### What to work on
Among the entries that follow, find the lines containing the string "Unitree" and copy them.

Extracted data entries:
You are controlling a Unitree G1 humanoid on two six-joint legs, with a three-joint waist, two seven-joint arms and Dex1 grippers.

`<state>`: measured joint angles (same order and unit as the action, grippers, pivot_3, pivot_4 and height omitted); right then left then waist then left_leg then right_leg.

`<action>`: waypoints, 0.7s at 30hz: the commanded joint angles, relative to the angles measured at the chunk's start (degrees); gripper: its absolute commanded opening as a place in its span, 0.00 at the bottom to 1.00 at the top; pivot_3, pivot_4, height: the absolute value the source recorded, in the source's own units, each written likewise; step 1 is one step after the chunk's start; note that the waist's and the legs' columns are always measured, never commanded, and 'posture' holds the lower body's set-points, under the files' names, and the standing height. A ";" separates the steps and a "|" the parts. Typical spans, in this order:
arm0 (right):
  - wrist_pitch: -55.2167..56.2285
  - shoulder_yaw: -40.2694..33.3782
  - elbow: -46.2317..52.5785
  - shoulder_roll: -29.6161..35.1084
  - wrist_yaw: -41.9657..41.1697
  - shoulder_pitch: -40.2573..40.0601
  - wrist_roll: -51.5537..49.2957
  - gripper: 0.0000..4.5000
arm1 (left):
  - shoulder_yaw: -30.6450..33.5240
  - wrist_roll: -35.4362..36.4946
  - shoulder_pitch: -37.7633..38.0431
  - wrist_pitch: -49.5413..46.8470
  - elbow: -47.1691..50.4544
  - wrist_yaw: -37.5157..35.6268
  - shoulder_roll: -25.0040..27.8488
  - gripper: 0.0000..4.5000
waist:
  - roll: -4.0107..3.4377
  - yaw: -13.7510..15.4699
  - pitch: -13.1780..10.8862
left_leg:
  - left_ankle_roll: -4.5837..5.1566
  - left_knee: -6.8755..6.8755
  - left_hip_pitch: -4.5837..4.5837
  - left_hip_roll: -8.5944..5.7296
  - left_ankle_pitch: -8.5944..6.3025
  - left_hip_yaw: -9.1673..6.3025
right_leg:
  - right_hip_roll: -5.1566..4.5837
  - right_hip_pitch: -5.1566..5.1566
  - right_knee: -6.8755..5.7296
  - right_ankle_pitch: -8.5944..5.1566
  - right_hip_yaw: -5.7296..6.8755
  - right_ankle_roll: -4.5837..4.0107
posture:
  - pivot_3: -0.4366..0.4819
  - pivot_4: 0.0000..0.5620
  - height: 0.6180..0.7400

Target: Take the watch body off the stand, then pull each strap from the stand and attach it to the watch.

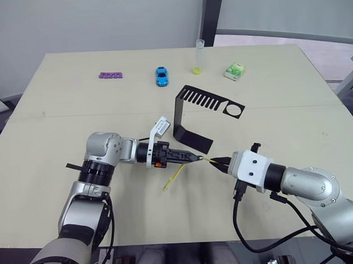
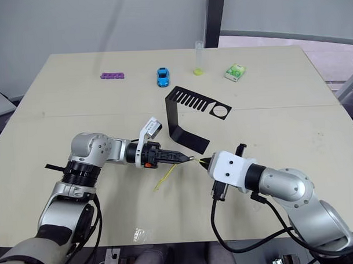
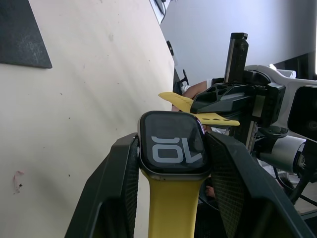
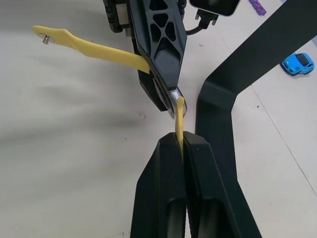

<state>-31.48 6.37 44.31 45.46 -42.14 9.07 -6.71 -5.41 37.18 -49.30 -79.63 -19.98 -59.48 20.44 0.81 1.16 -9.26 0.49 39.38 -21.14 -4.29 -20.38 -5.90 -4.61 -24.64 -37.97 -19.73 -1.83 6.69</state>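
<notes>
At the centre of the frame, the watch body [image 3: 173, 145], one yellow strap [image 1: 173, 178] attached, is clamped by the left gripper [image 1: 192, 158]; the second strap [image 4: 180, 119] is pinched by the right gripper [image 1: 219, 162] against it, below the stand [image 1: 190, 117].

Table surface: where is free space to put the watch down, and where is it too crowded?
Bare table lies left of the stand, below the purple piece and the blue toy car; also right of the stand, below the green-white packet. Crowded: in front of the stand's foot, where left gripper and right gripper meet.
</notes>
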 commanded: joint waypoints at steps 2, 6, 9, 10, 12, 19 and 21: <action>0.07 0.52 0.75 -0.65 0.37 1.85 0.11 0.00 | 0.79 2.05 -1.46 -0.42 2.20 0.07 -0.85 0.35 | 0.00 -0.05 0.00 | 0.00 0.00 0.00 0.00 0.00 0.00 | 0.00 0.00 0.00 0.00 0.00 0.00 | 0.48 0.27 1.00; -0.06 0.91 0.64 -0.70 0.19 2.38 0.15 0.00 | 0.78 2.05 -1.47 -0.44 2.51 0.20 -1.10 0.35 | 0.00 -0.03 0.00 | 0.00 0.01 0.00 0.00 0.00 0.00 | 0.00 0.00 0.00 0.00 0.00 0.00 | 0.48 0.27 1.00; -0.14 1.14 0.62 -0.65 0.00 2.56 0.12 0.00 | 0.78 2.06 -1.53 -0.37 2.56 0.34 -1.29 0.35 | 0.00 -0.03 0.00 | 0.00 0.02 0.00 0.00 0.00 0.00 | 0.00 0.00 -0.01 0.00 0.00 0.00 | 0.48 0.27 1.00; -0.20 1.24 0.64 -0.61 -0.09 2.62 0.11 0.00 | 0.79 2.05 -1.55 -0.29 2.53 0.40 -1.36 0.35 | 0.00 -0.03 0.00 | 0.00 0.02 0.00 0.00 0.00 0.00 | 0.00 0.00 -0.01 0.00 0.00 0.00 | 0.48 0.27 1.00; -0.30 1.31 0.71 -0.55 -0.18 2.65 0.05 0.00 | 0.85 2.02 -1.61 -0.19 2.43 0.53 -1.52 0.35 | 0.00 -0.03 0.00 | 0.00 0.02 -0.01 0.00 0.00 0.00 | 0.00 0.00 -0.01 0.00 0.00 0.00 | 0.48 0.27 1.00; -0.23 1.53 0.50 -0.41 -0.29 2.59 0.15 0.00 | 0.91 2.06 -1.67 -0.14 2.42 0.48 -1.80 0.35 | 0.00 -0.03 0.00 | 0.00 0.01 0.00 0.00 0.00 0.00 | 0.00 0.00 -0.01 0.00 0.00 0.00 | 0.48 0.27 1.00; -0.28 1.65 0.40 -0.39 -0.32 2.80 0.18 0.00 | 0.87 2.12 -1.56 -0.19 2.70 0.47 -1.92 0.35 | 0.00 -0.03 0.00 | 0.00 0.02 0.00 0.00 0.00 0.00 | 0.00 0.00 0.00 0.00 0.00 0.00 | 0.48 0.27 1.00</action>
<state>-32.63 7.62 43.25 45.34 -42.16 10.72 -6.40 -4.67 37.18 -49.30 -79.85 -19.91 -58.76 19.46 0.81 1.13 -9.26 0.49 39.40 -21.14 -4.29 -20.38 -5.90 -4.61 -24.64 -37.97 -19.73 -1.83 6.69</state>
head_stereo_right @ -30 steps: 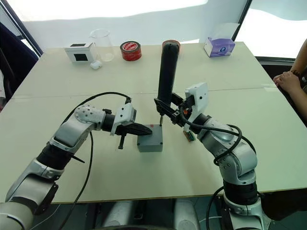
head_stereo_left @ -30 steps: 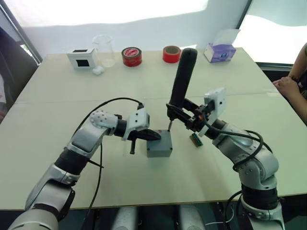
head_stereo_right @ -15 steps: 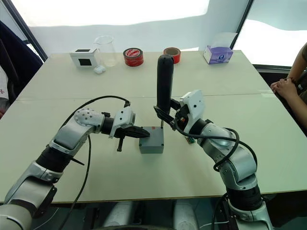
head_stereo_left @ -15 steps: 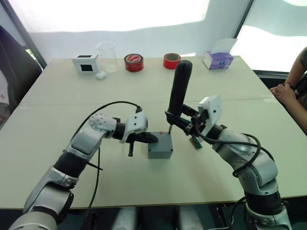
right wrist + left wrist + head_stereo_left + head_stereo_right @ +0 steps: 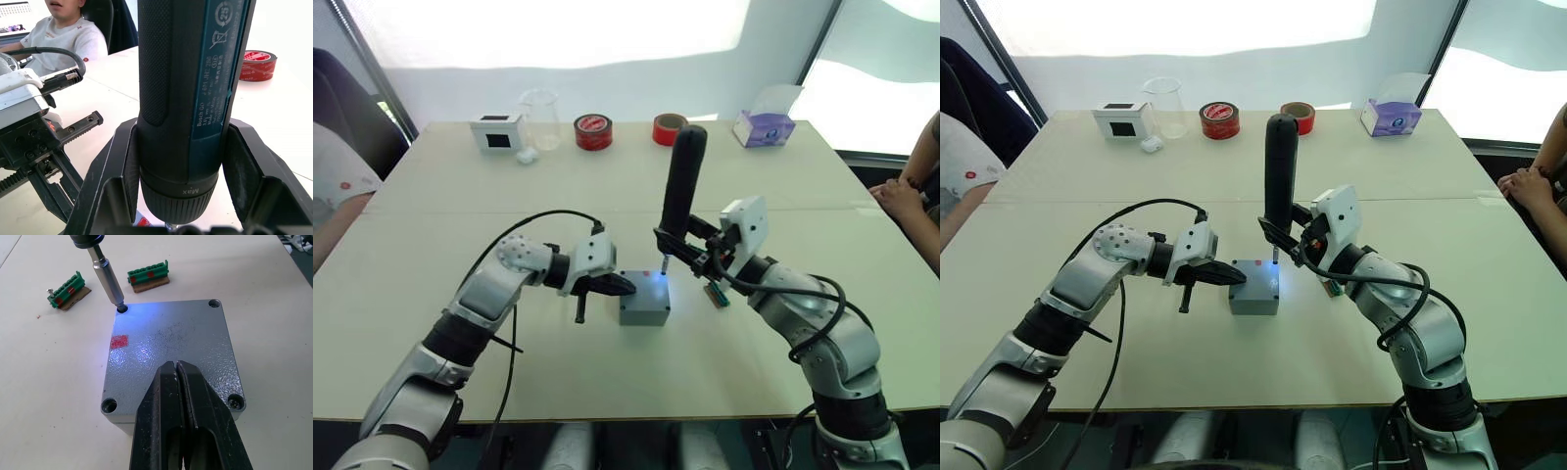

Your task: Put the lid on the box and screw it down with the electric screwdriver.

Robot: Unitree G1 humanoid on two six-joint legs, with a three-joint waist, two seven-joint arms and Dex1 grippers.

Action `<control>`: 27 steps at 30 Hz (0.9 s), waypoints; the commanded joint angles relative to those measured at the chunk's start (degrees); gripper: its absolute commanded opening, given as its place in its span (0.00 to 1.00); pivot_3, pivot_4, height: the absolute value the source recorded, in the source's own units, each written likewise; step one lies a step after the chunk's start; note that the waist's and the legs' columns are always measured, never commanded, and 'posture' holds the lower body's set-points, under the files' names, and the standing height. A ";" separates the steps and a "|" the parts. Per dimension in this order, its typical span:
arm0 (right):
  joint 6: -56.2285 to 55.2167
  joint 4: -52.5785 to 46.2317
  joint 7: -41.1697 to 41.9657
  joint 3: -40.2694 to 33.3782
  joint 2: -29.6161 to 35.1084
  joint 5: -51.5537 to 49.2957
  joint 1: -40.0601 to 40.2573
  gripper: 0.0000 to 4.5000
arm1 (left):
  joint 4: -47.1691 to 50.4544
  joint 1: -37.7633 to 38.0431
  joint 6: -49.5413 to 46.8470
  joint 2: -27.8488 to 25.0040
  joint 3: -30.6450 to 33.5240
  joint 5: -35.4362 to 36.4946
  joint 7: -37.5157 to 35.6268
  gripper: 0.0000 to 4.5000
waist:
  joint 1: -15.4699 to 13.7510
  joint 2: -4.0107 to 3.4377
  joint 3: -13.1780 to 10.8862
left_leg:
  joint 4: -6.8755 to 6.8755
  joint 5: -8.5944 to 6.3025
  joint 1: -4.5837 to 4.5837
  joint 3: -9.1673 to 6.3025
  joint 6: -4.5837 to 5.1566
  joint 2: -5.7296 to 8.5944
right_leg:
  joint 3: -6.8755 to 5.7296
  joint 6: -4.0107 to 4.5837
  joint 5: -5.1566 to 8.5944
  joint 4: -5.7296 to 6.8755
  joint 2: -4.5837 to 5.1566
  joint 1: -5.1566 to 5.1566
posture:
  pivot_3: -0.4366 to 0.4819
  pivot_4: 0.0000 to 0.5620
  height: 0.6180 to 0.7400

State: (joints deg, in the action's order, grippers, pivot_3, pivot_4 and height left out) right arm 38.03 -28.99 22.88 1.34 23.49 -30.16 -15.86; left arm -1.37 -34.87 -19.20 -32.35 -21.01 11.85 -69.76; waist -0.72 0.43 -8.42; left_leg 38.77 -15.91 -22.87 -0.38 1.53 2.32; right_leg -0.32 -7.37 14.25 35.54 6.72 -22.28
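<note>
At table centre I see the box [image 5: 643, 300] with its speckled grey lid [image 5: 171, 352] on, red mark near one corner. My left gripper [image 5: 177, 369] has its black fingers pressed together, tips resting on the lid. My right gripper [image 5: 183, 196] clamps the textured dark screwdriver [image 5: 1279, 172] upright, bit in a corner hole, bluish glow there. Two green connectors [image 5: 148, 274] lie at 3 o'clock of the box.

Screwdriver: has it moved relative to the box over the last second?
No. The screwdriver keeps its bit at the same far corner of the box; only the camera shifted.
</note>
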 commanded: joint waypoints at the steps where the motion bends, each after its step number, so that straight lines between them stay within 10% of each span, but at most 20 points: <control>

### Written reply
You are controlling a Unitree G1 humanoid on two six-joint legs, with a three-joint waist, two seven-joint arms and Dex1 grippers.
Robot: Unitree G1 humanoid on two six-joint legs, with a three-joint waist, two seven-joint arms and Dex1 grippers.

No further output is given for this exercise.